I did get that one wrong. Keep in mind, at the time I said that I think fewer than 100,000 Americans would die, the CDC was predicting no more than 60,000 would die. I was not alone in underestimating this.

According to that book, the number is 400,000, which I think is a nice even number for a trial run. The real pandemic should kill at least a third of the world, especially if it turns out they injected Ebola into their oversimplified virus.

no you weren’t that true
you pitched your tent with the easter miracle crowd
despite what scientists said
and you want us to keep that in mind
i thought i read you predicted 100 (one hundred) people

Incorrect. I said less than 100,000. What was your prediction at the time?

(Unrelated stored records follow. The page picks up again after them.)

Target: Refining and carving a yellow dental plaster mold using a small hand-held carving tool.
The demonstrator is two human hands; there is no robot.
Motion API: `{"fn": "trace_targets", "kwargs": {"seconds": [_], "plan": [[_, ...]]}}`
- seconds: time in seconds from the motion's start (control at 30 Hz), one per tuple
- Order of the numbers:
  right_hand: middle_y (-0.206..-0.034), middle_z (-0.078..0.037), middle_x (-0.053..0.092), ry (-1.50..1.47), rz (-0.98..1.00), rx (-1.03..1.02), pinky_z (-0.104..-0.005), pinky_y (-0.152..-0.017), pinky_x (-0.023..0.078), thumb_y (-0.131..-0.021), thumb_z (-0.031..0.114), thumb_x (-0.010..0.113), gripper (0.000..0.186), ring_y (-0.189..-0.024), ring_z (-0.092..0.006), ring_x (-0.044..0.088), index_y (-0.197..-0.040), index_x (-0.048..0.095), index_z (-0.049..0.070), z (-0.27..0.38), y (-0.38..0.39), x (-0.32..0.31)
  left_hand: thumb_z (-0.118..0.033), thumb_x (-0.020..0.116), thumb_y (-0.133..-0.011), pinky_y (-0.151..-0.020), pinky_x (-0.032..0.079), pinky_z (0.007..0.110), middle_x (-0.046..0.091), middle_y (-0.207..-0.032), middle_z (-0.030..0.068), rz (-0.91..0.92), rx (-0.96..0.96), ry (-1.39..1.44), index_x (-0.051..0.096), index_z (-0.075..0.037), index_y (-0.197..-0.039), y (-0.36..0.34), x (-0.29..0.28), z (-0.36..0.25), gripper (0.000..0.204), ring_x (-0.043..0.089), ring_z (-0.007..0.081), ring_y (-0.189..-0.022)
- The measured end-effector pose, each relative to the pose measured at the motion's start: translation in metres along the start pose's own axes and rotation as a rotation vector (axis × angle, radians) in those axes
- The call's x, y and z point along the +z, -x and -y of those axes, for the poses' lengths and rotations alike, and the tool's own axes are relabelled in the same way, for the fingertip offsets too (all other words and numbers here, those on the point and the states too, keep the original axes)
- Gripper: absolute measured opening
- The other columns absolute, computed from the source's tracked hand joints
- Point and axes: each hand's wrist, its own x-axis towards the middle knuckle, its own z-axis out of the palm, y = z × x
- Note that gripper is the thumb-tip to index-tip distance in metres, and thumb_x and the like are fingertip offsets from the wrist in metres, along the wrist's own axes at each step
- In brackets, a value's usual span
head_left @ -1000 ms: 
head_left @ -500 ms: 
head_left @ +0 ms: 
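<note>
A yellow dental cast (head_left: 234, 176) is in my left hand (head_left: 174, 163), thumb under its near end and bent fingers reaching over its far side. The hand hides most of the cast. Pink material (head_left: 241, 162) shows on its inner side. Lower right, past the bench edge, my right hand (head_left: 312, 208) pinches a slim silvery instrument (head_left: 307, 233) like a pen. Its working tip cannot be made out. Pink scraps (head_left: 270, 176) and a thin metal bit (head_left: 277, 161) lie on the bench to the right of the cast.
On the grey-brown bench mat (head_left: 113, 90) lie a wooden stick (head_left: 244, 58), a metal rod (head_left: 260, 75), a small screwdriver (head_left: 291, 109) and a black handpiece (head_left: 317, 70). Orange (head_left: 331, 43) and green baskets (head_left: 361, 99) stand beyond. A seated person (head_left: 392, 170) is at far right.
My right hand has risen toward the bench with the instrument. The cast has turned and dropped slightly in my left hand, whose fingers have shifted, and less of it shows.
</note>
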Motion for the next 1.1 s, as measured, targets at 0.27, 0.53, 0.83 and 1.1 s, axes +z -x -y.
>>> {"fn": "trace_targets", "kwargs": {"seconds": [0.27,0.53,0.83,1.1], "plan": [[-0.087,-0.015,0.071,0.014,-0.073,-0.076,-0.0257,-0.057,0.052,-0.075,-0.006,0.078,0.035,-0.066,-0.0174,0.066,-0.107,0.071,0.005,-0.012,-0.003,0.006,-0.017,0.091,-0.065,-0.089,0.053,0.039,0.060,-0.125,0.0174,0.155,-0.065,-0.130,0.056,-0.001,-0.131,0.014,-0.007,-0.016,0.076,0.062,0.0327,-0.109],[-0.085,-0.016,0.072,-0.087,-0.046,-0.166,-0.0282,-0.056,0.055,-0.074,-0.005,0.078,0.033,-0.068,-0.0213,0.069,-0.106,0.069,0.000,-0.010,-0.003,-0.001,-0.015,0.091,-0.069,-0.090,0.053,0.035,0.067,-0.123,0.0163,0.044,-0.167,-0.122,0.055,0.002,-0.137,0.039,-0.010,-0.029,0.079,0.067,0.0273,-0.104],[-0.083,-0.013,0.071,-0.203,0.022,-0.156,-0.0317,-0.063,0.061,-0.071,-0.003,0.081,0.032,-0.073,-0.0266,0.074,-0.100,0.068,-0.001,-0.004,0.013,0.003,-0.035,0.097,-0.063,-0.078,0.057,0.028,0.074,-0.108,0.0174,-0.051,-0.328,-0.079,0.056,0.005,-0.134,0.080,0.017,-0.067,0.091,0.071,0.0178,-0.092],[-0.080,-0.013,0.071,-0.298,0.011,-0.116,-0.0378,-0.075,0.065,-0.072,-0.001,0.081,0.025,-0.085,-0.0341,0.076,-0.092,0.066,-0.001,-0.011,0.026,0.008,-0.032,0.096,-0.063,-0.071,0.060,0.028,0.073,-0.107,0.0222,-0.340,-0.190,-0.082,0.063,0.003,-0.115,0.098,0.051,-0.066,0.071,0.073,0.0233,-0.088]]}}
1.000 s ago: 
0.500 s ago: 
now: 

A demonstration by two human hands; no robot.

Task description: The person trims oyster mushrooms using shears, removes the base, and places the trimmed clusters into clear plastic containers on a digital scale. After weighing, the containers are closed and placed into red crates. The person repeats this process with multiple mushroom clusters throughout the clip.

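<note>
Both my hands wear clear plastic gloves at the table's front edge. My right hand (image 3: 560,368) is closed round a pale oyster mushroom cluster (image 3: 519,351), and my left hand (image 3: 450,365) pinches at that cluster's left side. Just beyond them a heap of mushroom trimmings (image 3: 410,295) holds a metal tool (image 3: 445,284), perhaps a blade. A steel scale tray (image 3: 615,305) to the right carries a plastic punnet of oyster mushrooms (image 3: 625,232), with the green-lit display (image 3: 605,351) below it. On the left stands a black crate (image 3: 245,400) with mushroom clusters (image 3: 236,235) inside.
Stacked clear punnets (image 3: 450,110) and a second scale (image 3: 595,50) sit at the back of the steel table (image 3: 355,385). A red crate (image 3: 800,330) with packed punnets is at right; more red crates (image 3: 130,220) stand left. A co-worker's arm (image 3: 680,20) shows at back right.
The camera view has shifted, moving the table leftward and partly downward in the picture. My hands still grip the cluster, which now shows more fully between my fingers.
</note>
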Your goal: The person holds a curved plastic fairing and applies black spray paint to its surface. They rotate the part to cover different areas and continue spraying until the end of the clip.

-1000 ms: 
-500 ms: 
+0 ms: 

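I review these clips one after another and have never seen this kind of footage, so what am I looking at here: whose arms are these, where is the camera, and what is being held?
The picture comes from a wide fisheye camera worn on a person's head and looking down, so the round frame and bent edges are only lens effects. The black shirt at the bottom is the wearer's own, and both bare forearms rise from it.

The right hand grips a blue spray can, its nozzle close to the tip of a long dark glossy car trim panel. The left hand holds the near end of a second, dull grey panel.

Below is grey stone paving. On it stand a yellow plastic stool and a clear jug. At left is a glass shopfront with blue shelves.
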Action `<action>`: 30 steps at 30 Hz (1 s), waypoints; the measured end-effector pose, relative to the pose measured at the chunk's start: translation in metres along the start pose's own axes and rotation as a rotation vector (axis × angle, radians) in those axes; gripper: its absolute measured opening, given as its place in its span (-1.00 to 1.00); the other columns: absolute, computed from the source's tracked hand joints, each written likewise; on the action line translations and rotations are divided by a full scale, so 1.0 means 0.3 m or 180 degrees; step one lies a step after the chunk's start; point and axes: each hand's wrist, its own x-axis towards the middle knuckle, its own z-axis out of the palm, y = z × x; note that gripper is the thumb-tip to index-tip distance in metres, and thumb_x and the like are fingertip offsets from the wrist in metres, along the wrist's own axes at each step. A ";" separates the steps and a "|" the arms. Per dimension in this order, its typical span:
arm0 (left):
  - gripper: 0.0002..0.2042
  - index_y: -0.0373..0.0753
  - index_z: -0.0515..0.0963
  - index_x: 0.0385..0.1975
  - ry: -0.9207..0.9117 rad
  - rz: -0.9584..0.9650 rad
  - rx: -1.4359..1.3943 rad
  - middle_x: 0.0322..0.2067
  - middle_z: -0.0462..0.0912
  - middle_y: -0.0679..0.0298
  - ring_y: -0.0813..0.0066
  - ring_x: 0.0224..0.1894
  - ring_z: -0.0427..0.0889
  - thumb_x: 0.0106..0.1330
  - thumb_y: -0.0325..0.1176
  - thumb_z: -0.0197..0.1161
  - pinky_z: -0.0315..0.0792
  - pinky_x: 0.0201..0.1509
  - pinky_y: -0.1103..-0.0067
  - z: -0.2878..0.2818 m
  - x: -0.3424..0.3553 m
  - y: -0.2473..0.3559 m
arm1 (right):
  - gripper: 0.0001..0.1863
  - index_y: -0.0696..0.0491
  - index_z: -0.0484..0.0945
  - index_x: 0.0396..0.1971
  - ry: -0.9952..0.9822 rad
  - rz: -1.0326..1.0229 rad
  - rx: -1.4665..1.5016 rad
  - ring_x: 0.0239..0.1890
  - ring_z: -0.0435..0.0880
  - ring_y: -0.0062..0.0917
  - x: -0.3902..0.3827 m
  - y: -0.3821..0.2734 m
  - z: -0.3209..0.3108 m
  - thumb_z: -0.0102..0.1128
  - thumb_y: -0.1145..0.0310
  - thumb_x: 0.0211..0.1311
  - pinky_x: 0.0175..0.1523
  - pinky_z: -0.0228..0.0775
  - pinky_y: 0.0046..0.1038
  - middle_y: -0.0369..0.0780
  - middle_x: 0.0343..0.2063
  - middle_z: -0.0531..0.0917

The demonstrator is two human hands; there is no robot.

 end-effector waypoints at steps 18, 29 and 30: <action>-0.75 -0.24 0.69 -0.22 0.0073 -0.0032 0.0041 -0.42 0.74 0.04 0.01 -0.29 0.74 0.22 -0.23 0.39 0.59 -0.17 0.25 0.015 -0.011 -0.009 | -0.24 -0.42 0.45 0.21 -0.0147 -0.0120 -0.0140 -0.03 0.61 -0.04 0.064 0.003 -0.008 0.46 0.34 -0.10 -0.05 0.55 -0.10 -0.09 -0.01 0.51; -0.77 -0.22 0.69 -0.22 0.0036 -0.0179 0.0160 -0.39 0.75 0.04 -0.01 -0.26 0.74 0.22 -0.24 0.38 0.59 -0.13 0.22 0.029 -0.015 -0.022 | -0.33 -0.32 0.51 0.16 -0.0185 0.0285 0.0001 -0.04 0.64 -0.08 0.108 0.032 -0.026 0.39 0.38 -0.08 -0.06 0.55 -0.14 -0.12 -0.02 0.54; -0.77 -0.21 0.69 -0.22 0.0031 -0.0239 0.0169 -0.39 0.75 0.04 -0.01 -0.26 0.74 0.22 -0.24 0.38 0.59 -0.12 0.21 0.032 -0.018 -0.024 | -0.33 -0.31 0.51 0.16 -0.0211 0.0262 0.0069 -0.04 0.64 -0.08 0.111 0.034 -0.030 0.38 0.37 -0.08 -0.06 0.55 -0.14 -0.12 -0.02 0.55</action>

And no, it wasn’t “despite what the scientists said”. It was exactly in line with what scientists at the time were saying.

i think i remember predicting that i wasn’t an epidemiologist
you prolly changed it with your trusty-level decoder ring
but hey, you EARNED it
i got level 4 on donkey kong the other day

You’re quite irritating lately, Bill. I hope you get past this.

about lunch

you coulda said “google is out again”
like “the elevator in my building is out again”
or “the airline blah are down again and 4 million blah 6 hours blah”
what is it about this one that made you think?
and what did you think?
i am honestly curious.

you think you’re clever? You’re not.


I’m honestly not.

Bill, you seem to have decided that heckling everyone is of some value. Perhaps it is to you and if you get something out of that, nobody’s going to stop you. Others might not choose to interact much with you, which also might suit you. I don’t know. I can tell you I preferred the Bill of a few weeks ago who shared his stories about motorcycles and woodworking, but I don’t get to choose.